** Opening DATA block **

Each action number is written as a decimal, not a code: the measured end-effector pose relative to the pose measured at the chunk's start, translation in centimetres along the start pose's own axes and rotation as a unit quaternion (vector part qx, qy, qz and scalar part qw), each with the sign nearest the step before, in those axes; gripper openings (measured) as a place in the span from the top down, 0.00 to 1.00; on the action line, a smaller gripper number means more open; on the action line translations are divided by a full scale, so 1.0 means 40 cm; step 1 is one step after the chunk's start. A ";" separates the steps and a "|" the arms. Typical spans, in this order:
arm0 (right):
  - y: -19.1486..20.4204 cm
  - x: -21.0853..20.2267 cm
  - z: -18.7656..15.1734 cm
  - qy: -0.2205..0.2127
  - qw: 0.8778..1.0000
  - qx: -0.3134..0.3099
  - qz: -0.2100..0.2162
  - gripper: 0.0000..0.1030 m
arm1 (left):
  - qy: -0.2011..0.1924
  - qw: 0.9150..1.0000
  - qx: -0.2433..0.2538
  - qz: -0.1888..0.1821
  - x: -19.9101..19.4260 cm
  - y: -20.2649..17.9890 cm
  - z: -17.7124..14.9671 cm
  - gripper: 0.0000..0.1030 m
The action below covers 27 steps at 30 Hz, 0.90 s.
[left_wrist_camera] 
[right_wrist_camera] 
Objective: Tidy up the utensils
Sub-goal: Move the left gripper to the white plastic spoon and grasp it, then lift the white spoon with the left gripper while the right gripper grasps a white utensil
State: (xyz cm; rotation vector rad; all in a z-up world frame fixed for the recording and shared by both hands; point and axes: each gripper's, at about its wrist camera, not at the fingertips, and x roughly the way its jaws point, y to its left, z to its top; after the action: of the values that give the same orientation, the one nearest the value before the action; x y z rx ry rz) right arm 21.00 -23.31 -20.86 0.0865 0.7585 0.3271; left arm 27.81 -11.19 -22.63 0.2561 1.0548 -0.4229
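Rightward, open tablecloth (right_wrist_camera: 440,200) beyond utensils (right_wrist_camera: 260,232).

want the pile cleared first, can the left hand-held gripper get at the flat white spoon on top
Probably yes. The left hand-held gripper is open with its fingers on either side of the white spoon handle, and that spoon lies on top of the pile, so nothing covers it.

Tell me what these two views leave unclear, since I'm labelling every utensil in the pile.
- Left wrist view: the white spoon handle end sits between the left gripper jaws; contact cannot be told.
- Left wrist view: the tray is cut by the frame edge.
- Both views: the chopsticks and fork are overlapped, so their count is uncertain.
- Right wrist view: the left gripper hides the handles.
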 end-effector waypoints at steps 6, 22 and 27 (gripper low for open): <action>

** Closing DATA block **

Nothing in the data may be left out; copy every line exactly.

▶ [ANSWER SPACE]:
Each action number is written as a decimal, not a code: the measured end-effector pose relative to the pose measured at the chunk's start, translation in centimetres along the start pose's own axes and rotation as a unit quaternion (vector part qx, qy, qz and scalar part qw), each with the sign nearest the step before, in those axes; gripper openings (measured) as a place in the span from the top down, 0.00 to 1.00; on the action line, a smaller gripper number means more open; on the action line translations are divided by a full scale, so 1.0 means 40 cm; step 1 is one step after the chunk's start. A ";" separates the steps and a "|" the arms. Typical spans, in this order:
arm0 (right):
  - y: -19.1486..20.4204 cm
  - x: -21.0853..20.2267 cm
  - z: -18.7656..15.1734 cm
  - qy: -0.2205..0.2127
  - qw: 0.8778..1.0000
  - qx: -0.3134..0.3099
  - qz: -0.2100..0.2162
  - gripper: 0.0000..0.1030 m
arm1 (left):
  - qy: -0.2011..0.1924
  - qw: 0.9150..1.0000
  - qx: -0.2433..0.2538
  - qz: -0.1888..0.1821
  - x: -19.9101..19.4260 cm
  - y: -20.2649..17.9890 cm
  - z: -17.7124..14.9671 cm
  - gripper: 0.0000..0.1030 m
The action below covers 27 steps at 30 Hz, 0.90 s.
[left_wrist_camera] 
[right_wrist_camera] 
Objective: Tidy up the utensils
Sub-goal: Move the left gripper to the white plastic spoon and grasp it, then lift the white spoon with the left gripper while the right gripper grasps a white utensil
State: (xyz cm; rotation vector rad; all in a z-up world frame fixed for the recording and shared by both hands; point and axes: each gripper's, at about its wrist camera, not at the fingertips, and x roughly the way its jaws point, y to its left, z to its top; after the action: of the values that give the same orientation, the one nearest the value before the action; x y z rx ry rz) right arm 21.00 -23.31 -20.86 0.0865 0.7585 0.3271; left arm 27.81 -11.19 -22.63 0.2561 1.0548 -0.4229
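Rightward, open tablecloth (right_wrist_camera: 440,200) beyond utensils (right_wrist_camera: 260,232).

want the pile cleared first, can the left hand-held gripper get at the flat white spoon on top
Probably yes. The left hand-held gripper is open with its fingers on either side of the white spoon handle, and that spoon lies on top of the pile, so nothing covers it.

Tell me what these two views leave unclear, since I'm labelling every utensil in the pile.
- Left wrist view: the white spoon handle end sits between the left gripper jaws; contact cannot be told.
- Left wrist view: the tray is cut by the frame edge.
- Both views: the chopsticks and fork are overlapped, so their count is uncertain.
- Right wrist view: the left gripper hides the handles.
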 end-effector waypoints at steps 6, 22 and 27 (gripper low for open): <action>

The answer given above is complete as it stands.